As of December 2, 2022, 36 States recognize the Utah Permit (four of them require that the permit holder be a resident of Utah) and 14 States do not recognize the Utah Permit.

| Recognize Utah Permit | Do Not Recognize Permit |
|---|---|
| Alabama | California |
| Alaska | Connecticut |
| Arizona | Hawaii |
| Arkansas | Illinois |
| Colorado | Maine |
| Delaware | Maryland |
| Florida | Massachusetts |
| Georgia | New Jersey |
| Idaho | New Mexico |
| Indiana | New York |
| Iowa | Oregon |
| Kansas | Rhode Island |
| Kentucky | South Carolina |
| Louisiana |  |
| Michigan |  |
| Minnesota |  |
| Mississippi |  |
| Missouri |  |
| Montana |  |
| Nebraska |  |
| Nevada |  |
| New Hampshire |  |
| North Carolina |  |
| North Dakota |  |
| Ohio |  |
| Oklahoma |  |
| Pennsylvania |  |
| South Dakota |  |
| Tennessee |  |
| Texas |  |
| Utah |  |
| Vermont |  |
| Virginia |  |
| Washington State |  |
| West Virginia |  |
| Wisconsin |  |
| Wyoming |  |

===Concealed carry on private property===
Any person eligible to possess a firearm may carry that firearm, either concealed or unconcealed, in their own home or property, or on any private property with the consent of the property owner. Utah law allows holders of a Utah concealed firearm permit (CFP), including teachers with a Utah CFP, to carry a firearm on any public school premises.

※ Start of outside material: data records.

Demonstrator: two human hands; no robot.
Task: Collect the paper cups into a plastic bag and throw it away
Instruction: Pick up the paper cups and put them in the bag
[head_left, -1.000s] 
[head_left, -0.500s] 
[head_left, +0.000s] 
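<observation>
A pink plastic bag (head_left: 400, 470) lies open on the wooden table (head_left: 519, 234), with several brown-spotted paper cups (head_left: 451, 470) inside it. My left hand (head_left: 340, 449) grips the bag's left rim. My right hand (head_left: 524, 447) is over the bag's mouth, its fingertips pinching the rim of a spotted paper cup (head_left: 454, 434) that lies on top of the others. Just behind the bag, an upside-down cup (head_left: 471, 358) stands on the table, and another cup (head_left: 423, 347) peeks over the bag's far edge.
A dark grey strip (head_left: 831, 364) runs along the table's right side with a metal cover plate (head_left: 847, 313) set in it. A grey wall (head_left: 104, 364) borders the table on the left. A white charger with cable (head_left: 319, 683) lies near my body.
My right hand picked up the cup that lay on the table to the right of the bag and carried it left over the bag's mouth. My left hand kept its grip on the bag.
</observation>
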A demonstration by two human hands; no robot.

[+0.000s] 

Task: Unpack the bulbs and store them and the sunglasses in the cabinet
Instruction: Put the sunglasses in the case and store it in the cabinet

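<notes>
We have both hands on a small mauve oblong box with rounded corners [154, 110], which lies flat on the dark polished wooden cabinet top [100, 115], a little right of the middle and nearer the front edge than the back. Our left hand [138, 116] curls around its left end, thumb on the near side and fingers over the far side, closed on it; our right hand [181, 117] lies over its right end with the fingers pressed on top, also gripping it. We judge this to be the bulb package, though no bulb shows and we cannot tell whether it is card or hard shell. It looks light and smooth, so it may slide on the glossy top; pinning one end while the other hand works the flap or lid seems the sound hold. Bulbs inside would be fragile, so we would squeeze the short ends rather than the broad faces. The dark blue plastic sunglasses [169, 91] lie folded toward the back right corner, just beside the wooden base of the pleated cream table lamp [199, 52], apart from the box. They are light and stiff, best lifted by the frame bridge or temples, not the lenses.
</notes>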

==Specific crimes with firearms==
Carrying a firearm with the intent to unlawfully assault another is a class A misdemeanor under Utah law.

Drawing or exhibiting a firearm in an angry and threatening manner, or unlawfully using a dangerous weapon in a fight or quarrel in the presence of two or more persons is a class A misdemeanor. This law does not apply when firearms are properly used in self-defense.

Negligently discharging a firearm in a manner that disturbs the peace or could damage or harm public or private property is a class B misdemeanor. Discharging a firearm in a manner that significantly endangers any person, or discharging a firearm into any habitable structure is third degree felony. If bodily injury to any person results from such negligent discharge, the offense can be elevated/enhanced to a second or first degree felony, depending upon the severity of the bodily injury or harm caused by the negligent discharge.

Any person who carries a firearm while under the influence of alcohol or a controlled substance is guilty of a class B misdemeanor.

==Right to keep and bear arms in state constitution==
Article I, Section 6, of the Constitution of the State of Utah provides that:
"The individual right of the people to keep and bear arms for security and defense of self, family, others, property, or the state, as well as for other lawful purposes shall not be infringed; but nothing herein shall prevent the Legislature from defining the lawful use of arms."

Some counties have adopted Second Amendment sanctuary resolutions.